A repository for obtaining metadata, downloading electronic music mp3s and editing ID3tags collected in Beatport and Traxsource Top100 charts and Spotify Playlists. It can make an electronic music oriented Youtube search and download medium quality mp3 files (44.1kHz, 128kbps, 16bit). It can also crawl Beatport and Traxsource and plot informative analysis figures. Moreover, it can download the LoFi Preview mp3 files of the Beatport tracks (Traxsource preview coming soon).
- Get metadata from a Spotify Playlist
- Get metadata from a Beatport Top100 Chart
- Get metadata from a Traxsource Top100 Chart
- Analyze and plot distributions of a Top100 Chart
- Download LoFi Beatport Preview mp3 files of a Top100 Chart
- Crawl Beatport to get metadata and Preview mp3 files of all Top100 Charts (genre-by-genre)
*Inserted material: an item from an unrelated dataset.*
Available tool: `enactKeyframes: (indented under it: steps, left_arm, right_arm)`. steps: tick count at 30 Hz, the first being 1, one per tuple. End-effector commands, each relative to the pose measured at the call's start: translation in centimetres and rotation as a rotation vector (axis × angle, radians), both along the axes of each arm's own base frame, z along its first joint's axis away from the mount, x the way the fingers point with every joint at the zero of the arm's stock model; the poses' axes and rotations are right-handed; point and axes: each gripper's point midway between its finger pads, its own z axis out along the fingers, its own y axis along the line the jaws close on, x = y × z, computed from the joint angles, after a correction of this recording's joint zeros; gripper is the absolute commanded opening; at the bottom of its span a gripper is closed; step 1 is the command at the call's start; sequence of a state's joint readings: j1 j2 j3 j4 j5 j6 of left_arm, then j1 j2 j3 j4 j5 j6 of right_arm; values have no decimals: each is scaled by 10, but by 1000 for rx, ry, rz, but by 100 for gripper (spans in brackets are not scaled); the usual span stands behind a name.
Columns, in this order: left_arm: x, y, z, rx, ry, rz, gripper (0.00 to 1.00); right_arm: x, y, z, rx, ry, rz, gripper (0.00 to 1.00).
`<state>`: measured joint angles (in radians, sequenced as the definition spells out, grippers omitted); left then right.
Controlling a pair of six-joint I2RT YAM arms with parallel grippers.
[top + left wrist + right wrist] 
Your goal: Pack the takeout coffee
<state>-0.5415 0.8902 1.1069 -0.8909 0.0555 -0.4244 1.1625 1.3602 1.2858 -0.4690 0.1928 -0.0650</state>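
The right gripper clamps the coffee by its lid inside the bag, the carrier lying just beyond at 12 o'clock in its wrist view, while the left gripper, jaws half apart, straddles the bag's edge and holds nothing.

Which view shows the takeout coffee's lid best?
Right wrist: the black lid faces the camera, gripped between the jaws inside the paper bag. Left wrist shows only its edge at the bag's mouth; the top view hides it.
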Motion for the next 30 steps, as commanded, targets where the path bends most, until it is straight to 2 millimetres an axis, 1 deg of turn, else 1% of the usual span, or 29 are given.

- Crawl Traxsource to get metadata of all Top100 Charts (genre-by-genre) or curated lists
- Make a Youtube search to find tracks uploaded to Youtube by the Artist or Label
- Download mp3 files only if original sampling rate>44.1kHz with preferably 128kbps at 16 bits
- Get metadata and download the mp3 files of tracks of a Spotify Playlist with a pipeline
- Get metadata and download the mp3 files of tracks of a Beatport Top100 Chart with a pipeline
- Get metadata and download the mp3 files of tracks of a Traxsource Top100 Chart with a pipeline
- setup.py
- TraxSource download Preview mp3
- Discogs scrape (Later)
- More ID3tags after a download (Later)
conda create --file environment.yml
Note:
if you change the emd name, you should change the line 6 at all of the bash scripts accordingly. (Inside pipelines folder)
For MacOS:
brew install ffmpeg
For Linux:
sudo apt-get install ffmpeg
Using the terminal in the current directory:
chmod u+x pipelines/spotify_playlist_download.sh
chmod u+x pipelines/beatport_chart_download.sh
chmod u+x pipelines/traxsource_chart_download.sh
conda activate emd
This part is only for using the Spotify functionalities of the repository.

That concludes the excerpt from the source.